「宗文吶,讓你帶傷上陣,我實在是不忍吶!」
臨淄城外,朱序與徐宗文二人執手相看淚眼,搞得父子離別似的,一旁的朱諶用他那一雙虎目直勾勾的盯著徐宗文,不知為何,父親就是喜歡這個徐驍,總是把立功的機會交給他。
徐宗文帶著笑說:「北伐是國家大事,區區小傷怎麼能阻止徐驍為國盡忠,為朝廷效力呢?請使君不要千萬掛懷,有您坐鎮臨淄,那些新歸附的郡縣才不會搞事情,剩餘的就交給屬下」
「既然你心意已決,我也不好阻攔,只是路途遙遠,你要小心謹慎用兵,你可是大晉日後的頂樑柱啊!萬不可有失啊!」
儘管早已得知徐宗文奇襲洛陽的計劃,但他並不看好奇襲洛陽的結果,之所以應下,完全是因為徐宗文的一再堅持。
說實話,直到現在,朱序還是沒有個底。
「使君儘管放心,這一次徐驍一定圓滿完成任務,不負使君重託!」
眾人被這二人有些膩歪的交談給噁心到了,徐宗文能征善戰已經是東路軍人盡皆知的事,這次出兵援救車騎將軍謝玄,朱序又派出徐宗文,這明顯就是給徐宗文送功勞嘛!

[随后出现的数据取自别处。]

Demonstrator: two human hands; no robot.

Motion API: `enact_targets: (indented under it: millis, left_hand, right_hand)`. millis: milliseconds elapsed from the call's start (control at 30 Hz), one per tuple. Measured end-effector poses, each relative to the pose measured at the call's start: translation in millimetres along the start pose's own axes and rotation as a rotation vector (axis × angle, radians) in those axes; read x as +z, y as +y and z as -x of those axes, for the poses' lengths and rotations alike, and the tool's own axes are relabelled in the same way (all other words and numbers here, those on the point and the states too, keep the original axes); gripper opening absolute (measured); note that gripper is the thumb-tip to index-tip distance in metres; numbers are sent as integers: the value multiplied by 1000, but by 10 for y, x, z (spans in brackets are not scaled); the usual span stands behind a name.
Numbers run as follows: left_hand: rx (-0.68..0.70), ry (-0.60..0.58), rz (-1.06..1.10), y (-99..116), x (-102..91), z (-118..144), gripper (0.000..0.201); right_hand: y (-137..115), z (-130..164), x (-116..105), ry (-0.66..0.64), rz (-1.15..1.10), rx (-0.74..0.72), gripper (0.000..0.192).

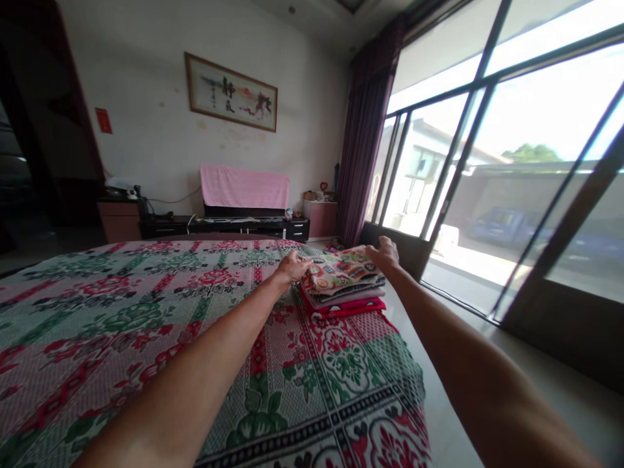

眾人雖然心中嫉妒,但卻畏懼朱序不敢當面說出,只能私下議論。
為了行動隱蔽,這一次出兵朱序明面上給徐宗文的任務是趕赴睢陽,解睢陽被圍的燃眉之急,實際上徐宗文真正的目標是讓所有人都想像不到的洛陽!
在朱序送行結束後,徐宗文帶領由五千親軍和五千郡兵組成的一萬大軍正式開拔,前往豫州方向。
徐宗文離開臨淄當日,寧遠將軍朱諶奉朱序之命攻打泰山郡萊蕪縣,開始進攻兗州。
建康,台城,太極東堂。
晉帝司馬昌明坐在榻上批改奏疏,眼皮鼓脹,眼神里透著呆滯和麻木之色,充血的眼球上布滿了一道道紅血絲,更顯睡眼惺忪,睏乏而疲憊。
他剛剛接到由尚書省上報的朱序捷報,得知朱序與徐宗文用了兩個月時間拿下了兗州,他高興的赦免了戴罪在家的太傅謝安,讓他依舊統領朝政,併兼領之前加授的太保、都督十五州、廬陵郡公。
對於都督十五州的高位和太保的榮銜,謝安堅決拒絕,只接受了封爵。因為他已經是當朝太傅,又是錄尚書事,又是都督十五州,不知道的人還以為他謝安石要做曹操呢!
晉帝改了個折中的法子,任命謝安為都督中外諸軍事,把都督十五州改成都督中外諸軍事,謝安何嘗不知這只是換了個名字而已?
但是這一次晉帝的態度很強硬,謝安只能被迫接受。
至此,謝安成為了晉朝有史以來超品的巨無霸存在。
雖然沒有丞相這種人臣最高的官職加身,但是謝安是當朝太傅、錄尚書事、都督中外諸軍事,左手拿著執政權,右手握著軍權,當軸士族中,能與他比肩的只有兩個人。
一個是「王與馬共天下」中的主人公,歷經元帝、明帝、成帝三朝老臣的丞相王導。
另一個就是前任荊州刺史,手握十餘萬西府兵,坐鎮江陵,遙控建康朝廷的大司馬桓溫。
「謝氏有北府兵,桓氏有西府兵,那些諸多的士族也都多多少少有自己的部曲,只有朕,一無所有,受制於人!」
晉帝司馬昌明感覺到非常的無力,他十一歲初登大寶,朝政都由大司馬桓溫主持,他戰戰兢兢熬過了一年,終於等到了桓溫身死,覺得自己能夠獲得自由後,結果由迎來了褚太后垂簾聽政。
又熬過了三年垂簾聽政,司馬昌明覺得自己可以親政,享受屬於皇帝的至高無上的權力了!
結果謝安東山再起,王彪之、王坦之等人共同輔政,陳郡謝氏、琅琊王氏與太原王氏三家頂級門閥瓜分了晉朝早已所剩無幾的皇權!
從太元元年開始,在王彪之、王坦之相繼病死之後,謝安成為錄尚書事,朝政決於他一人!